Text mining of key pharmacology textbooks
The introductory sections of each of five key textbooks, selected by the
research team as the most commonly used texts in their local context,
were mined to extract the pharmacology terms that were most commonly
used. The relevant texts and sections were:
- Rang & Dale’s Pharmacology, 8e Section I: General Principles ISBN
978-0702053627
- Goodman and Gilman’s Manual of Pharmacology and Therapeutics, 13e
Section I: General Principles ISBN 978-0071624428
- Katzung’s Basic and Clinical Pharmacology, 14e Section I: Basic
Principles ISBN 978-1259641152
- Golan’s Principles of Pharmacology, 4e Section I: Fundamental
Principles ISBN 978-1451191004
- Bryant and Knights’ Pharmacology for Health Professionals, 4e Unit II:
Principles of Pharmacology ISBN 978-0729541701
Contents of the introductory chapters were converted to raw text files
using PyPDF2 as the source texts were in PDF format.
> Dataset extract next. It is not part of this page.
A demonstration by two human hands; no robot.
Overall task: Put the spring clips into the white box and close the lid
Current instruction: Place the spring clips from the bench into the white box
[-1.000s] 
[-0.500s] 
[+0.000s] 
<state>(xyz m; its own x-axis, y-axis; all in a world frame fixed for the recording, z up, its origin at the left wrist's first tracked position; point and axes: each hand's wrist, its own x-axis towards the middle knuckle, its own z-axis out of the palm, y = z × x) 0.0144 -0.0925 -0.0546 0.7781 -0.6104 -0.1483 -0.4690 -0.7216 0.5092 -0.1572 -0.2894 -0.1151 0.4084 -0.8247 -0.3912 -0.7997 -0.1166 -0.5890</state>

Pre-processing was
conducted using Natural Language Tool Kit (NLTK). To begin, stop words
(e.g. ”the”, ”an”), punctuations, numbers, tags and special characters
were removed, and uppercase letters were converted to lowercases. Words
shorter than two characters were also removed. Next, additional
user-defined keywords such as ”chapter” and ”section” were excluded from
the corpii. Artefacts arising from encoding (e.g.
”\u02da”, ”\n”) and ligatures (e.g. ”ff”
appearing as ”©”) were also addressed. Subsequently, since the majority
of the keywords were nouns, words with noun tags were extracted using
parts-of-speech tagging. Finally, all of the extracted words were
normalised using stemming, which removes suffixes and prefixes from word
roots, such that keywords ”drugs” and ”drug” would all be considered
equal under the word root ”drug”. Key terms were extracted using
scikit-learn’s Term Frequency-Inverse Document Frequency (TF-IDF)
Vectorizer with N-gram range between 2 and 3. The top 100 terms sorted
by TF-IDF score were then selected for further analysis.